Vietnamese President Tran Dai Quang has died of a serious illness at age 61.
HANOI, VIETNAM — Vietnamese President Tran Dai Quang, the country’s No. 2 after the ruling Communist Party’s leader, died Friday after a serious illness, the government said. He was 61.
Quang passed away despite “utmost efforts to treat him by Vietnamese and foreign professors and doctors and care by the party and state leaders,” the statement said. It said Quang died at a military hospital in Hanoi but did not elaborate on his illness.
The state-run online newspaper VnExpress quoted a former health minister and the head of a national committee in charge of leaders’ health, Nguyen Quoc Trieu, as saying that Quang had contracted a rare and toxic virus since July last year and had traveled to Japan six times for treatment. He did not specify the virus.
Trieu said the president lapsed into a deep coma hours after being admitted to the National Military Hospital 108 on Thursday afternoon.
“Japanese professors and doctors treated him and helped consolidate the president’s health for about a year,” Trieu said. “However, there are no medicines in the world that can cure the illness completely, instead it only could prevent and push it back for some time.”

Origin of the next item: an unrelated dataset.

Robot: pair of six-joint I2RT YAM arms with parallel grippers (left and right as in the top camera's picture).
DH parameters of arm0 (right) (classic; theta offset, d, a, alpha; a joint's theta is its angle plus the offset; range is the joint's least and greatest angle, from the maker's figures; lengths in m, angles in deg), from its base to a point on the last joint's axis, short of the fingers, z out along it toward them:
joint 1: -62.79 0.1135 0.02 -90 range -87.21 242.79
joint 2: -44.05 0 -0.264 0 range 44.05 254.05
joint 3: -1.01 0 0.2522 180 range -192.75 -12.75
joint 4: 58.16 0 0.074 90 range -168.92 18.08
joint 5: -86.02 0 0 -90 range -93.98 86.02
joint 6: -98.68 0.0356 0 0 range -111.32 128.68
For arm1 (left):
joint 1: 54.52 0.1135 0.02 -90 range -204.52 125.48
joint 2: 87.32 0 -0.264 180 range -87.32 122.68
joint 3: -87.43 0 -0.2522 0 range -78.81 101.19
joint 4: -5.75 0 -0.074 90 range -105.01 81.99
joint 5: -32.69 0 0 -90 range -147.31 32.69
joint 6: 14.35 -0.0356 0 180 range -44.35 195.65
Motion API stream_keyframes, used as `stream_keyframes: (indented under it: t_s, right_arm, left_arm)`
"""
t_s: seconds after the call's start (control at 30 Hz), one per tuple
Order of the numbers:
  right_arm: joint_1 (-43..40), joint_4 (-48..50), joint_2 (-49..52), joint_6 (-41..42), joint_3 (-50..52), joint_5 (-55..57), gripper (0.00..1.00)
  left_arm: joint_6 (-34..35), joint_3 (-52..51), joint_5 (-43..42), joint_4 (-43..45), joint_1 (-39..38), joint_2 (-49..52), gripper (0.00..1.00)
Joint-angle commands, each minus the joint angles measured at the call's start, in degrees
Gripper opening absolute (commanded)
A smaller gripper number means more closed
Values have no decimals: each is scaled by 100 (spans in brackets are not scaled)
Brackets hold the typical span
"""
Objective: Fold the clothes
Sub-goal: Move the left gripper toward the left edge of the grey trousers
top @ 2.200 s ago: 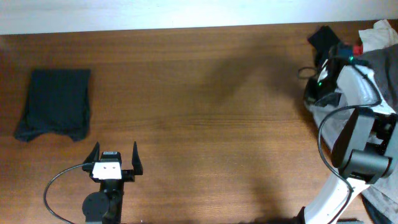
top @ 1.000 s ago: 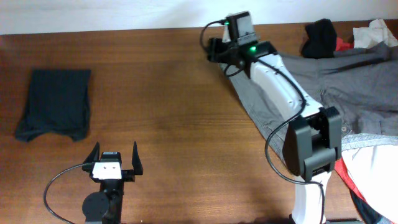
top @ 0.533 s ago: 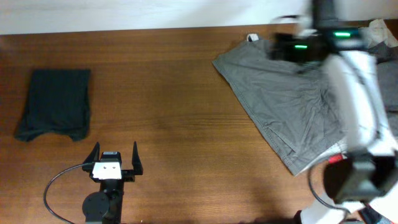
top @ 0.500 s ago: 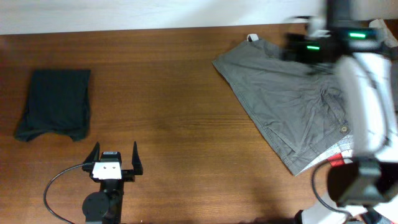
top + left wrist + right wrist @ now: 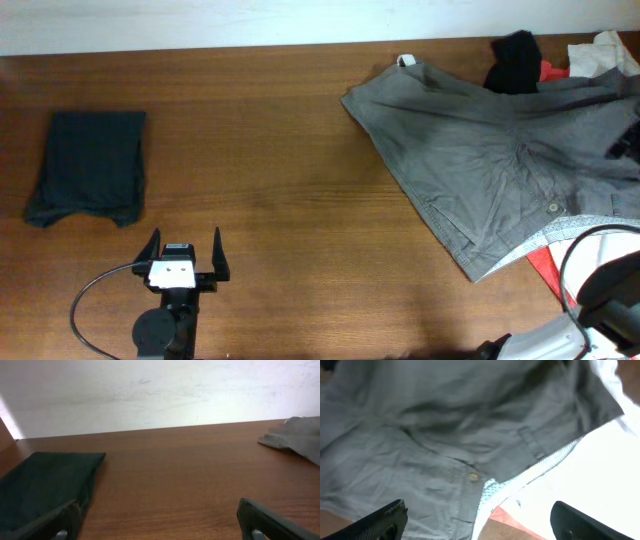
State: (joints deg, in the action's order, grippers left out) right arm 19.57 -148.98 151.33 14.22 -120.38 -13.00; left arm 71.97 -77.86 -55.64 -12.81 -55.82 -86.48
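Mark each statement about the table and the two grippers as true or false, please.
1. The grey trousers lie unfolded on the right of the table. True.
2. A dark folded garment lies at the left, apart from the trousers. True.
3. The left gripper grips the dark garment. False: it is open and empty.
4. The right gripper is shut on the trousers. False: it is open above their button.

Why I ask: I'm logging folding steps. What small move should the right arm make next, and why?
Probably lower the right gripper and pinch the waistband by the button: the grey trousers lie spread, rumpled and unfolded, and the gripper hangs open above them, holding nothing.
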Motion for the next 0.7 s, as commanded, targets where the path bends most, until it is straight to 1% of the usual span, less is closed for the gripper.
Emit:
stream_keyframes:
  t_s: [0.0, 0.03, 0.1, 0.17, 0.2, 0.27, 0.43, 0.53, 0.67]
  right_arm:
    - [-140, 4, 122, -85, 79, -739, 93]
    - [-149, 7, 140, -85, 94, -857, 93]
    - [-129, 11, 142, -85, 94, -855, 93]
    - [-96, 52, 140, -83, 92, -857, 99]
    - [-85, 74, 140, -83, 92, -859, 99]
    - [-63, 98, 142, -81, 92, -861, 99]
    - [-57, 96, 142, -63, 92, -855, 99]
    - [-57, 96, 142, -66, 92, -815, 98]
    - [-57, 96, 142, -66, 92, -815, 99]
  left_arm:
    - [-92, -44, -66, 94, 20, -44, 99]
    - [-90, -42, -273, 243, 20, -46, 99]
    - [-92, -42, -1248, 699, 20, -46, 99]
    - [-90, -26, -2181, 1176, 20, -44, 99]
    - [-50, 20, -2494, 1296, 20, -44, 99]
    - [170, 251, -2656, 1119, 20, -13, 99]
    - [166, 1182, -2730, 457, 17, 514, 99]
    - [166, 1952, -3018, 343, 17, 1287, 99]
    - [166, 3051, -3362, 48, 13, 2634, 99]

Quang hosted President Donald Trump during his first state visit to the communist country last year, when Trump attended a summit of Pacific Rim leaders.
U.S Ambassador Daniel Kritenbrink praised Quang for his contributions to promote relations between the two former foes.
“His hosting of President Donald J. Trump’s historic state visit to Hanoi in November 2017 helped advance the U.S.-Vietnam Comprehensive Partnership to new heights on the basis of mutual understanding, shared interests, and a common desire to promote peace, cooperation, prosperity, and security in the Indo-Pacific region,” he said in a statement posted on the embassy’s website.
Phil Roberston, deputy Asia director at Human Rights Watch, said that Quang would be remembered for “a multi-year crackdown on human rights and putting more political prisoners behind bars in Vietnam than any time in recent memory.”
Some 97 activists have been jailed as of April this year, according to Amnesty International.
The Communist Party tolerates no challenge to its one-party rule and often jails people for peacefully expressing their views, though Hanoi maintains that only law breakers are put behind bars.
Quang’s last public appearance was at a Politburo meeting of the ruling Communist Party and a reception for a Chinese delegation on Wednesday. He looked frail on the state-run Vietnam Television broadcast.
Quang did not appear in public for more than a month last year, raising speculation about his health.
Born in northern Ninh Binh province, Quang attended a police college and rose through the ranks at the powerful Ministry of Public Security before being appointed minister in 2011.
A career security officer and four-star general, Quang was elected president in April 2016 by the Communist Party-dominated National Assembly, effectively becoming the second most powerful man in the country after General Secretary Nguyen Phu Trong.
The National Assembly is scheduled to convene a session next month and expected to elect a new president.
Funeral arrangements were not immediately announced.